• [WORK INSTRUCTION]: Produce a verbatim copy of the data below that contains no pictures.

• [GIVEN INFORMATION]:
════════════════════
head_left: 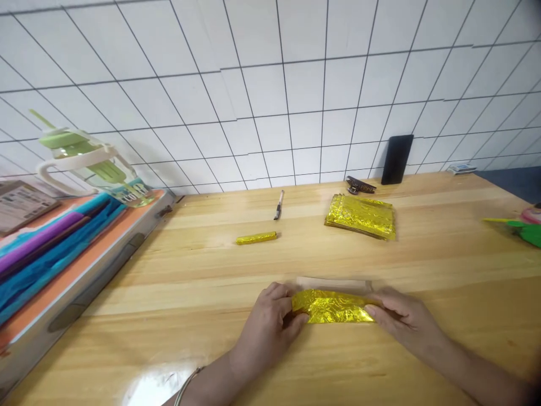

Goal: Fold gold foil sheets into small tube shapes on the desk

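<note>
A person's two bare hands at a pale wooden table [203,282]. The left hand [270,318] pinches, between thumb and curled fingers, the left end of a crinkled, shiny gold foil sheet [336,308]; the right hand [401,317] pinches its opposite end, thumb on the near side. The sheet thus lies between the two hands, its long side running from one to the other. A flat, dull brown strip [332,283] shows along its far edge, beyond the fingers; whether it belongs to the same sheet cannot be told. A thin metallic bangle [188,385] encircles the left wrist. Beyond the left hand lies a slim, rolled gold foil tube [256,238], with a white-and-black pen [278,205] farther off. Beyond the right hand, slightly to its left, rests a neat stack of rectangular gold foil sheets [360,219]; behind this stack sits a black clip [359,186], near a black rectangular slab [397,159] leaning against the white tiled wall [304,84].
</note>
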Tool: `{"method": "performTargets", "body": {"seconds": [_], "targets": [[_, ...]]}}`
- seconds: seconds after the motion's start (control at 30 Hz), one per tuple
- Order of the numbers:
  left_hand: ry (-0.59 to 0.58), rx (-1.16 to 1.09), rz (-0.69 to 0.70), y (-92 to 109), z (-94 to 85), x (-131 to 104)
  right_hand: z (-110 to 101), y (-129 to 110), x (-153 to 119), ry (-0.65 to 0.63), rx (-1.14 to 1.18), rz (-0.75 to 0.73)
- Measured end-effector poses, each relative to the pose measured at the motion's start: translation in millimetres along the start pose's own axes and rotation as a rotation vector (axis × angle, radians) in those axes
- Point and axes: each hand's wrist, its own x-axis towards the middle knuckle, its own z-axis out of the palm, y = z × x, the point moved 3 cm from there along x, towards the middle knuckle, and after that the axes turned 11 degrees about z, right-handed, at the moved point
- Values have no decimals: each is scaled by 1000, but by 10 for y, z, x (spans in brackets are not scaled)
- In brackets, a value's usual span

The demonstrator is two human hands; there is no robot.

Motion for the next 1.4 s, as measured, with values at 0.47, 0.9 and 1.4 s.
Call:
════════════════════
• [RESULT FOR THIS EXERCISE]:
head_left: 

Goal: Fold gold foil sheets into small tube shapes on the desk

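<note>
A person's two bare hands at a pale wooden table [203,282]. The left hand [270,318] pinches, between thumb and curled fingers, the left end of a crinkled, shiny gold foil sheet [336,308]; the right hand [401,317] pinches its opposite end, thumb on the near side. The sheet thus lies between the two hands, its long side running from one to the other. A flat, dull brown strip [332,283] shows along its far edge, beyond the fingers; whether it belongs to the same sheet cannot be told. A thin metallic bangle [188,385] encircles the left wrist. Beyond the left hand lies a slim, rolled gold foil tube [256,238], with a white-and-black pen [278,205] farther off. Beyond the right hand, slightly to its left, rests a neat stack of rectangular gold foil sheets [360,219]; behind this stack sits a black clip [359,186], near a black rectangular slab [397,159] leaning against the white tiled wall [304,84].
</note>
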Tool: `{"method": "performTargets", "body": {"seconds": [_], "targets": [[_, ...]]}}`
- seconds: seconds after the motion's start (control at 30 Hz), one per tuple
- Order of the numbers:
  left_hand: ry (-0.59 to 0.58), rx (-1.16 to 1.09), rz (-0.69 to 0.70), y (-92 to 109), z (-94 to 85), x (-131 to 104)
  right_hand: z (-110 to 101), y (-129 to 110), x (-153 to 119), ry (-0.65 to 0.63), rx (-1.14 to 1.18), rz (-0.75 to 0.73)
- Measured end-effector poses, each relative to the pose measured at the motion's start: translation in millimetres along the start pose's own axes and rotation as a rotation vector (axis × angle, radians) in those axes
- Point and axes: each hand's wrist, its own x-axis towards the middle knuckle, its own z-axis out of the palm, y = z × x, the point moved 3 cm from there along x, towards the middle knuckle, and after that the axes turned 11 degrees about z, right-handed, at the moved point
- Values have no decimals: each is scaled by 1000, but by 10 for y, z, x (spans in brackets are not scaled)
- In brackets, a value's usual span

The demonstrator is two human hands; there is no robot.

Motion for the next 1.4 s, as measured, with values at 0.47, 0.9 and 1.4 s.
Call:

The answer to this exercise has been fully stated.